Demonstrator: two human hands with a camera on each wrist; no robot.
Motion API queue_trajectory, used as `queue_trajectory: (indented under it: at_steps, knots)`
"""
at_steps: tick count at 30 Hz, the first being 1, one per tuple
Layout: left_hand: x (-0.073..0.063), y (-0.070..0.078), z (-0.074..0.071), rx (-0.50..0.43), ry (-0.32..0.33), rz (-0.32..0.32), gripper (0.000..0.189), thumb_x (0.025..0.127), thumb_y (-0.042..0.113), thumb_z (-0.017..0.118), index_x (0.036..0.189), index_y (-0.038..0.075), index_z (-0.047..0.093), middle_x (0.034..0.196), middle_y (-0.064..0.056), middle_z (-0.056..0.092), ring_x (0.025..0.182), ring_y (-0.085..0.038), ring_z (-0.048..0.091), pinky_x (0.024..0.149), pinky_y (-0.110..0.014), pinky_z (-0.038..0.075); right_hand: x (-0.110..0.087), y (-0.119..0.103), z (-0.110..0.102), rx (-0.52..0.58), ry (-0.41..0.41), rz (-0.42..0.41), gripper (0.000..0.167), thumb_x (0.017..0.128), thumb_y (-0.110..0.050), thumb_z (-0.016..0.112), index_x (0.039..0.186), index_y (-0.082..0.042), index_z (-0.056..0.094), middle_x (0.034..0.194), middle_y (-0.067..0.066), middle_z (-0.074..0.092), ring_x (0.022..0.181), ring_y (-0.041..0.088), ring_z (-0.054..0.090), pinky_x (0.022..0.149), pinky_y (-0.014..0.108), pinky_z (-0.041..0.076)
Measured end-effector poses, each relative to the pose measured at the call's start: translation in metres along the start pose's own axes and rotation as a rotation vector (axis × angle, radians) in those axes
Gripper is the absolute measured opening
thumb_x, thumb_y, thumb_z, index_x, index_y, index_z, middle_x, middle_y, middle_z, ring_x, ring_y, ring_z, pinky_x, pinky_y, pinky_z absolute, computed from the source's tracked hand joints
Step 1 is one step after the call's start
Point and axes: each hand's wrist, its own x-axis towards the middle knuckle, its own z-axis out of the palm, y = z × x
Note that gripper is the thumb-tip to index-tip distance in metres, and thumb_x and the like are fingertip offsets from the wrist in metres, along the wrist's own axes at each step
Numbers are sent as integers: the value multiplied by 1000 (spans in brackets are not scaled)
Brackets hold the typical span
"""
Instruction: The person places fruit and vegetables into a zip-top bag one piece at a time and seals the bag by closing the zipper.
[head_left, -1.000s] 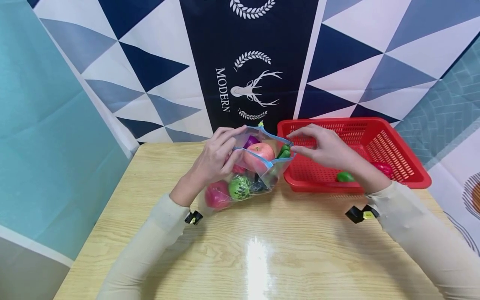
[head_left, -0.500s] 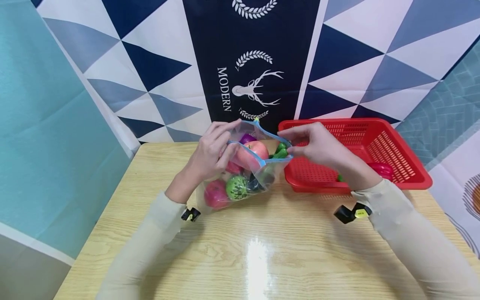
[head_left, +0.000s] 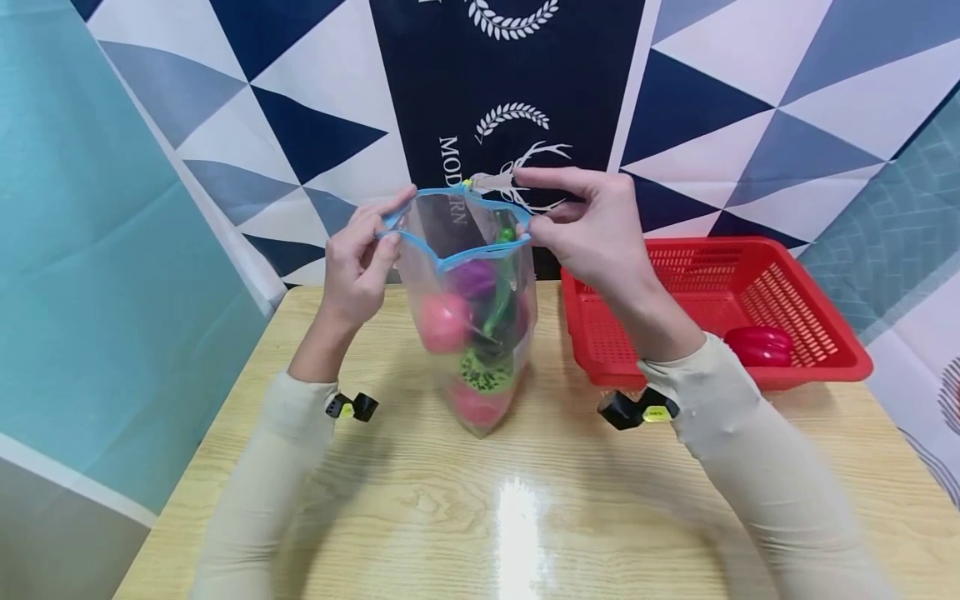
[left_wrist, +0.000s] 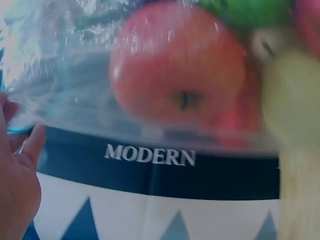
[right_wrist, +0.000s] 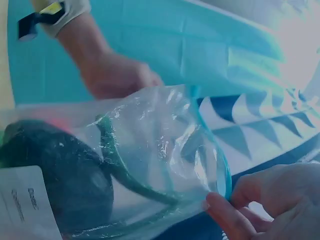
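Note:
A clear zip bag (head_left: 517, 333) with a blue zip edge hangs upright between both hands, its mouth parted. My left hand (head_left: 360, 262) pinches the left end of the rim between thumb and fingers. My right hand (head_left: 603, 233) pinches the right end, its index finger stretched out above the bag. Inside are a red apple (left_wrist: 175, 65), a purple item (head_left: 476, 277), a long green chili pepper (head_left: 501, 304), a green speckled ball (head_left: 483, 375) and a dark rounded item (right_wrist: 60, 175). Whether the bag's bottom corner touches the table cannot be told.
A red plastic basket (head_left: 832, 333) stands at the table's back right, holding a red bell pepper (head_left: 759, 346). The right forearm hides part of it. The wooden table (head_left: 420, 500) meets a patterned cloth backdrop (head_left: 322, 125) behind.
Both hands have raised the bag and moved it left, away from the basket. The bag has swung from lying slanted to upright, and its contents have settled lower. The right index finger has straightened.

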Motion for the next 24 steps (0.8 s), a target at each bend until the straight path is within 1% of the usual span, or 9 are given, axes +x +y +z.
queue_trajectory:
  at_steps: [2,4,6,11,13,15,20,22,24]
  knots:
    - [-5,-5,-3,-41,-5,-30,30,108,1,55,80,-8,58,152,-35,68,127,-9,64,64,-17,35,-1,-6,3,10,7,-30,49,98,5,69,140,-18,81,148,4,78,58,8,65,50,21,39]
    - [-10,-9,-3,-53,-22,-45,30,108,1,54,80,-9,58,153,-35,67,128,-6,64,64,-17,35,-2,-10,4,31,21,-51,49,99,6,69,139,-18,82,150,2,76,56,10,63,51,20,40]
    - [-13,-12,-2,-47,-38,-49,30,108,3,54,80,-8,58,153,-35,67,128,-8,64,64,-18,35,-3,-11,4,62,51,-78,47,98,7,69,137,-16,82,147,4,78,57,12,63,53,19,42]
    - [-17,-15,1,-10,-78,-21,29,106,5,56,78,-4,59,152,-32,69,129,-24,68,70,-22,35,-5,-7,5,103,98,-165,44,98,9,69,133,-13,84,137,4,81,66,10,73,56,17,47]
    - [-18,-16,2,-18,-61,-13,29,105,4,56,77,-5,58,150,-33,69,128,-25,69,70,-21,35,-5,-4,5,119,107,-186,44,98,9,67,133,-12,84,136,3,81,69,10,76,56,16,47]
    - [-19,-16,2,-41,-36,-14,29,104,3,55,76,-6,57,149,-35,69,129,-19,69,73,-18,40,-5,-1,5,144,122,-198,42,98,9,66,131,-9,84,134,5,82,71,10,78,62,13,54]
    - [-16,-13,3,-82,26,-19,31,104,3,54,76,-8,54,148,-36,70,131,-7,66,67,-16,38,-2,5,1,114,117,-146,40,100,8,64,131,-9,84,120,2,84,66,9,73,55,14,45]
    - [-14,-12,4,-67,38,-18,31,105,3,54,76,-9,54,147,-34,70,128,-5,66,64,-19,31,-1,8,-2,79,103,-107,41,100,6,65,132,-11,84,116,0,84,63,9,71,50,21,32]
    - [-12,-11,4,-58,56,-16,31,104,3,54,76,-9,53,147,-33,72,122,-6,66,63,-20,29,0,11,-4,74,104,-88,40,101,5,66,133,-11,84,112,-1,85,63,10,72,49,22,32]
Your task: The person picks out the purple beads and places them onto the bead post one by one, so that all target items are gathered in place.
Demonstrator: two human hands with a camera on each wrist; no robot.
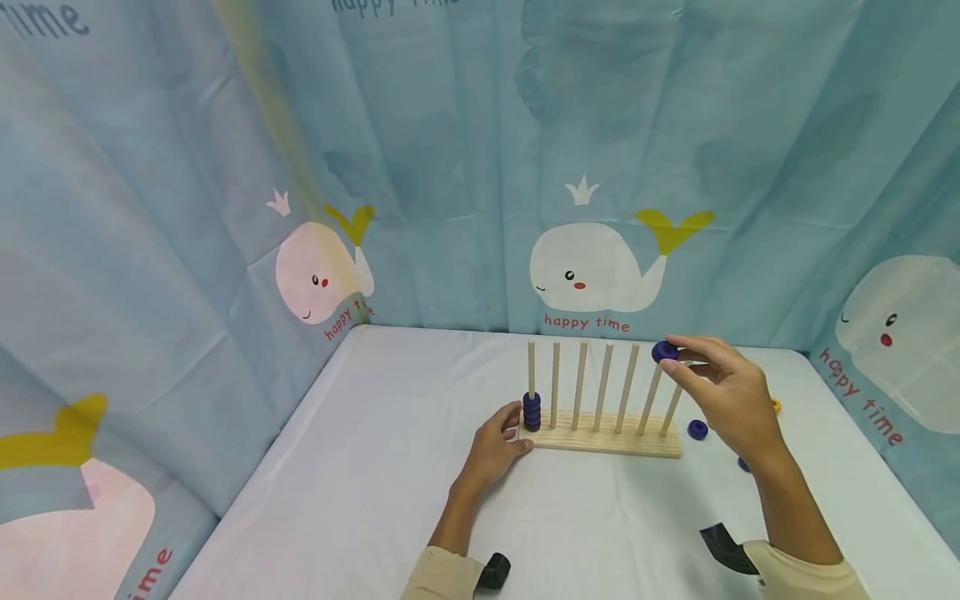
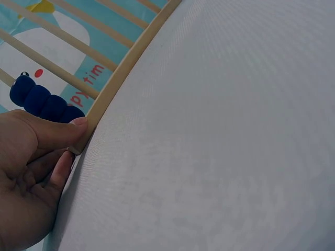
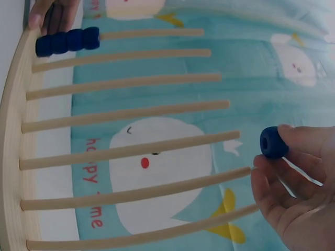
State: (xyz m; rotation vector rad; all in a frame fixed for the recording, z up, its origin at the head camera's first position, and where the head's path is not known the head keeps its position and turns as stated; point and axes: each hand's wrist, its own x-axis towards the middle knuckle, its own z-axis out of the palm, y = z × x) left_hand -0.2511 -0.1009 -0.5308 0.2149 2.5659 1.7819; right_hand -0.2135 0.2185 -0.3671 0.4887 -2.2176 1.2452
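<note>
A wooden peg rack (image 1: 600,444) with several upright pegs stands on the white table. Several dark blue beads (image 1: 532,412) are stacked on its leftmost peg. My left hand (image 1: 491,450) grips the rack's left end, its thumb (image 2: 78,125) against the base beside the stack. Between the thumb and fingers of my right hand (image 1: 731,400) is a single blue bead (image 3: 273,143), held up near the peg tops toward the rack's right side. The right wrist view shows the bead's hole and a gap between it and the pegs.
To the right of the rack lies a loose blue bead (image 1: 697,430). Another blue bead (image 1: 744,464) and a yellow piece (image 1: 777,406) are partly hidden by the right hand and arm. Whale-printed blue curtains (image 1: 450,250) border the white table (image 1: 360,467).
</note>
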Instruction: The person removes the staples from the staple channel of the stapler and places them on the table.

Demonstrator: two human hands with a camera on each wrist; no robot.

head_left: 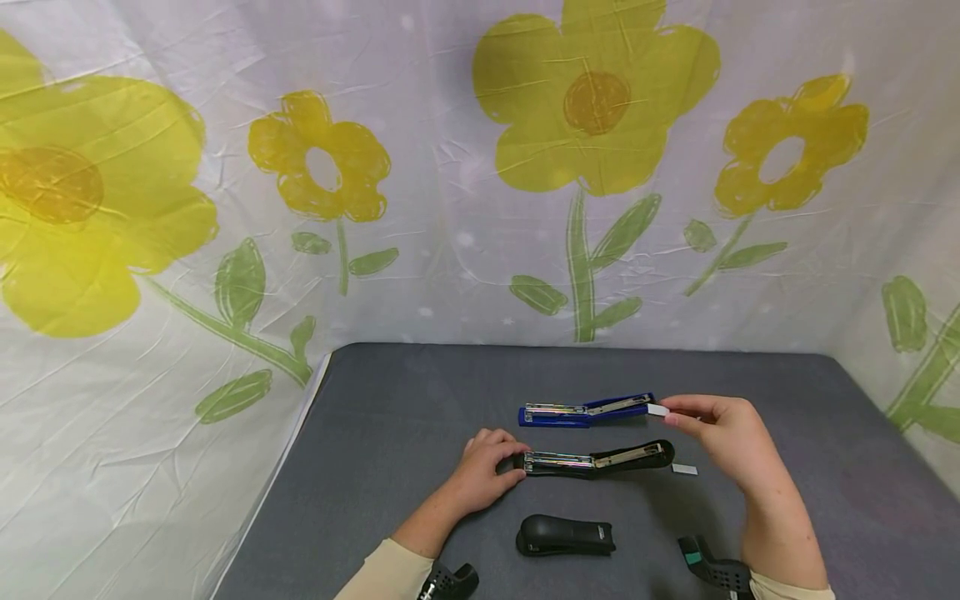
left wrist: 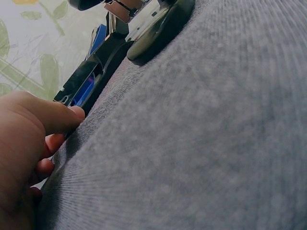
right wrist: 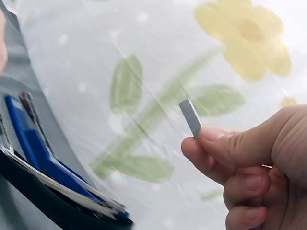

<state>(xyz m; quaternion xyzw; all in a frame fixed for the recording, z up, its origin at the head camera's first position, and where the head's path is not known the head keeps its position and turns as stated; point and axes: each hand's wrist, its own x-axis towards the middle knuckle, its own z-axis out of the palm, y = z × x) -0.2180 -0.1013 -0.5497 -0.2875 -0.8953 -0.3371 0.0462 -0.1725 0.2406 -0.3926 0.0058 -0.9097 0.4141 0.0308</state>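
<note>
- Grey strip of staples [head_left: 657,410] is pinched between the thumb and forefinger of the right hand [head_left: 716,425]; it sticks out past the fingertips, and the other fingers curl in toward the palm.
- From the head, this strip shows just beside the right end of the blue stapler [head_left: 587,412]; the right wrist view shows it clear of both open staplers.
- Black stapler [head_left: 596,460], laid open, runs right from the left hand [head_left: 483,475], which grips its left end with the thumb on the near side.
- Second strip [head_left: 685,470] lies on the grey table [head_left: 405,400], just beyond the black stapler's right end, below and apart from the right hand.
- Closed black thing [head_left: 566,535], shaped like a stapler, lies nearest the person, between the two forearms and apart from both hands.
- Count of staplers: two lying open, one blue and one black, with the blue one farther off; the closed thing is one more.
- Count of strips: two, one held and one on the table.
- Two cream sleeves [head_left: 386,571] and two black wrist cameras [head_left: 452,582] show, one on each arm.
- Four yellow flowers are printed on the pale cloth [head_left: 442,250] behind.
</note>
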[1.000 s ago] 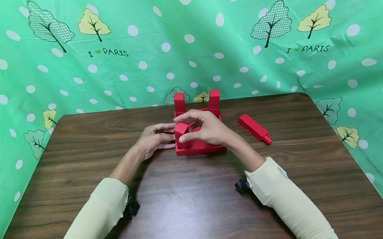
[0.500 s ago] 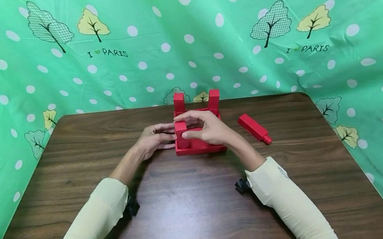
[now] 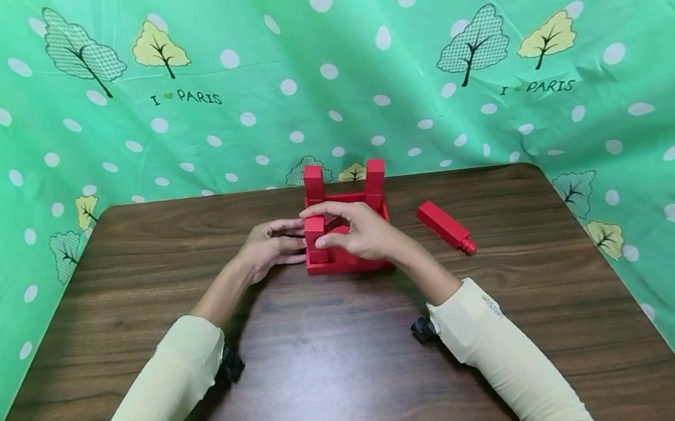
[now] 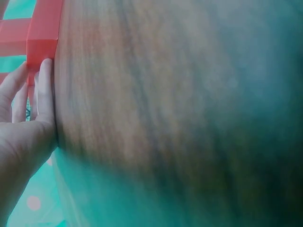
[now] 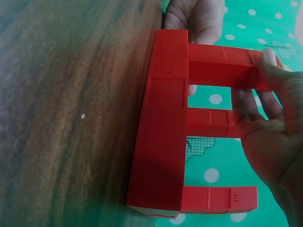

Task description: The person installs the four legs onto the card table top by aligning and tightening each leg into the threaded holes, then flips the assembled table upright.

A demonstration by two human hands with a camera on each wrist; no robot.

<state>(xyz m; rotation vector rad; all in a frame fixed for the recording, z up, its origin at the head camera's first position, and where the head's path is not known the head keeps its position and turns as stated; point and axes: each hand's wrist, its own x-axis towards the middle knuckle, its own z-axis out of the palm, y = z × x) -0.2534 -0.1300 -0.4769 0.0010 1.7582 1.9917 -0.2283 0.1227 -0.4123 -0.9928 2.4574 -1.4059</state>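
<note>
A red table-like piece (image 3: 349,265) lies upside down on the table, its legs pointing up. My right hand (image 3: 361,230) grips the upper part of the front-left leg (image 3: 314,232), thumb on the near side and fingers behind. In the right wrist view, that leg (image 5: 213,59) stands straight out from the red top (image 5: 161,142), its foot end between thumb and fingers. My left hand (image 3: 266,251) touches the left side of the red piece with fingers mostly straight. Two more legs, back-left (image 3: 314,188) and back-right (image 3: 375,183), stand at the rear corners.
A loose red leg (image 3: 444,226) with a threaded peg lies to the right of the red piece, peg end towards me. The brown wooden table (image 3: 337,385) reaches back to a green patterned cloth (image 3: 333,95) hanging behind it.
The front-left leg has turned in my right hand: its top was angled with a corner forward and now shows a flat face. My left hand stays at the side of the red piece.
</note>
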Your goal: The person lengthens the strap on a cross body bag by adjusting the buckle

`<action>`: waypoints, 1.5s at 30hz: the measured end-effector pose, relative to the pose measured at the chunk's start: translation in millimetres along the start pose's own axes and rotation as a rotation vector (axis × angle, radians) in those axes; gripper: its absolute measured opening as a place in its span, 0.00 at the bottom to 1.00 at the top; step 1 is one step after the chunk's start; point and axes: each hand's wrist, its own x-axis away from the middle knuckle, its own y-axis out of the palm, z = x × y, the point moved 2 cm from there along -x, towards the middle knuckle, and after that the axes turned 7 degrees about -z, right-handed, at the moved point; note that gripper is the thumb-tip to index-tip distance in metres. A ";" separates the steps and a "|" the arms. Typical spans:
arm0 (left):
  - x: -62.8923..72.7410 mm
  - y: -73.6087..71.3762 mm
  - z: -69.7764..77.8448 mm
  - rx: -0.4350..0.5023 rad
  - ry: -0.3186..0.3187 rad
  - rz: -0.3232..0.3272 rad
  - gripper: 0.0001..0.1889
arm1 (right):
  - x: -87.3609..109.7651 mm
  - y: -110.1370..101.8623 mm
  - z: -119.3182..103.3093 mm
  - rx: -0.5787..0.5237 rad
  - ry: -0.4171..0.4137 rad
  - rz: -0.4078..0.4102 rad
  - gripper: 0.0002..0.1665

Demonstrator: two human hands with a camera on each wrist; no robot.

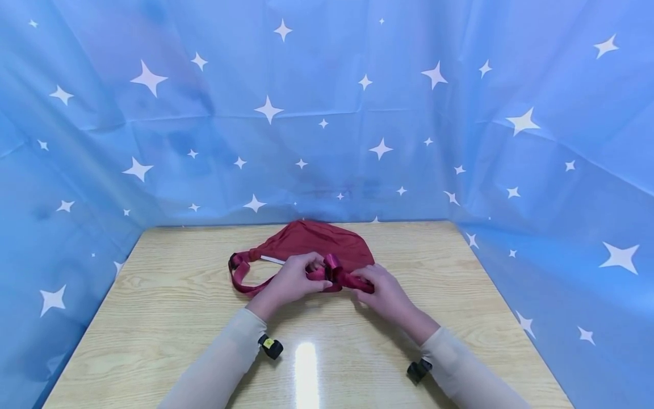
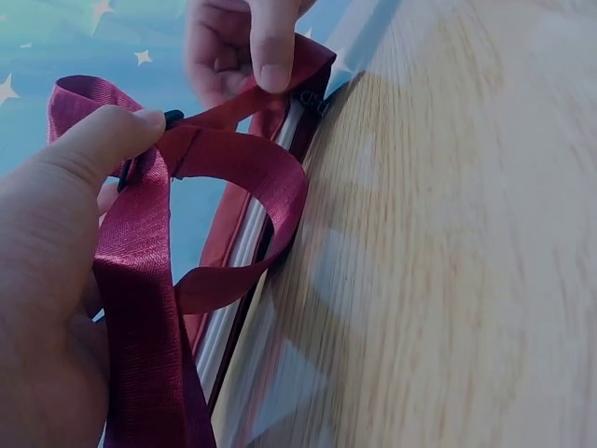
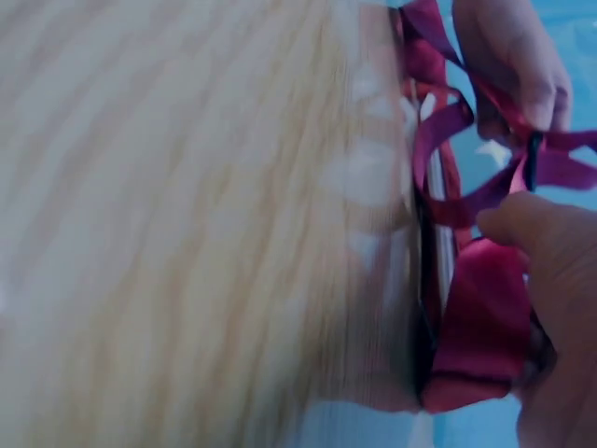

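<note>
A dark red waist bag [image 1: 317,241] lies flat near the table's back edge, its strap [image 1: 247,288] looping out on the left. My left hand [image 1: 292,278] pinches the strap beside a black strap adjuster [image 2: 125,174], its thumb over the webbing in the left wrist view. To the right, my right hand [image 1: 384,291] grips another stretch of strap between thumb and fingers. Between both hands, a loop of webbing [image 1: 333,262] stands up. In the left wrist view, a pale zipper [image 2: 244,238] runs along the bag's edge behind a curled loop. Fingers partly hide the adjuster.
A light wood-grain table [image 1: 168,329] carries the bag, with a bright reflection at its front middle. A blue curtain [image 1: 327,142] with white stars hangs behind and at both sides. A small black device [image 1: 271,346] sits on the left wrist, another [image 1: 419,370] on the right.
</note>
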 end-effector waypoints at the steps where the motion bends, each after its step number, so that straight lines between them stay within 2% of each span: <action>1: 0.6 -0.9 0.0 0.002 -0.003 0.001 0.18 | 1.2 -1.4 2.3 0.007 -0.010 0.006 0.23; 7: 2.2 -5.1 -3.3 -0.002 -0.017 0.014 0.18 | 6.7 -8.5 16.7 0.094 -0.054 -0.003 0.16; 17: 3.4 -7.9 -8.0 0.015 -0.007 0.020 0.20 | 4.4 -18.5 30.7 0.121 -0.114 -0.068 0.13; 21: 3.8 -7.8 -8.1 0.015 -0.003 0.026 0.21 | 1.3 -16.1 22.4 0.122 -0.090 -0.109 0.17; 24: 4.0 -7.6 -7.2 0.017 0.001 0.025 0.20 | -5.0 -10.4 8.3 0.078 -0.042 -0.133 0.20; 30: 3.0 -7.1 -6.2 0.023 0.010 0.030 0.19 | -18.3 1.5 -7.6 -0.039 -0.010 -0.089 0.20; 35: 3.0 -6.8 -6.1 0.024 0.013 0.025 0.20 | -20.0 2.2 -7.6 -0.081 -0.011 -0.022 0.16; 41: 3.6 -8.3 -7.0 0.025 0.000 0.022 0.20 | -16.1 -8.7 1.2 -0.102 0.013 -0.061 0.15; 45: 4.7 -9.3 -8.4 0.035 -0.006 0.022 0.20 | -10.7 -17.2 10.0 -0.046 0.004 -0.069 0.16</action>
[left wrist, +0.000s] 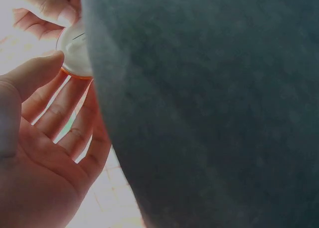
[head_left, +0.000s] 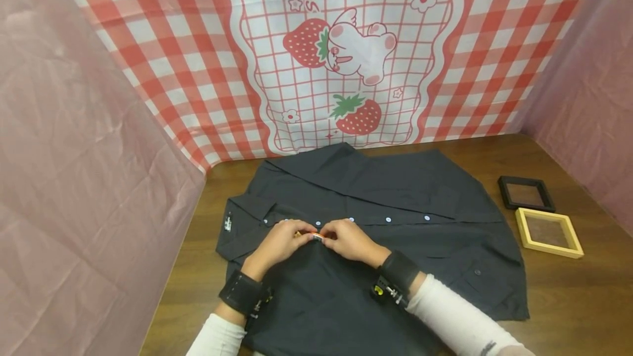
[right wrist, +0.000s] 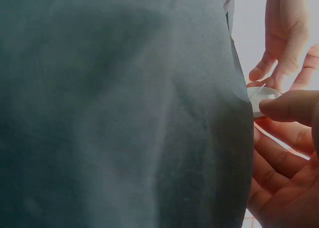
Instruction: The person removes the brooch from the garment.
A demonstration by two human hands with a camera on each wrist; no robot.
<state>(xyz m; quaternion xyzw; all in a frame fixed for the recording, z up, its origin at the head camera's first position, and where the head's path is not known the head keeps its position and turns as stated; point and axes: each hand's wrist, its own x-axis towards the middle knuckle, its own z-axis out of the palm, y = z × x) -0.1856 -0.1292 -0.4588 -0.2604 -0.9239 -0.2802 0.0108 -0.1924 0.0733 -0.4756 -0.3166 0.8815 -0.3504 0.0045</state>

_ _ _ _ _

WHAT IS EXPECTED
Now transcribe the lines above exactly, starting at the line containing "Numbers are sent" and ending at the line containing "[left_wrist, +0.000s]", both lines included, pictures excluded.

SOLUTION TO THE EXERCISE
Numbers are sent as integers: the value multiplied by 1000 (spans in brackets are not scaled)
Brackets hold the typical span
"""
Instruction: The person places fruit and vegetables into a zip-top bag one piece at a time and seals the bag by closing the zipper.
[head_left, -1.000s] 
[head_left, -0.500s] 
[head_left, +0.000s] 
[left_wrist, +0.000s] 

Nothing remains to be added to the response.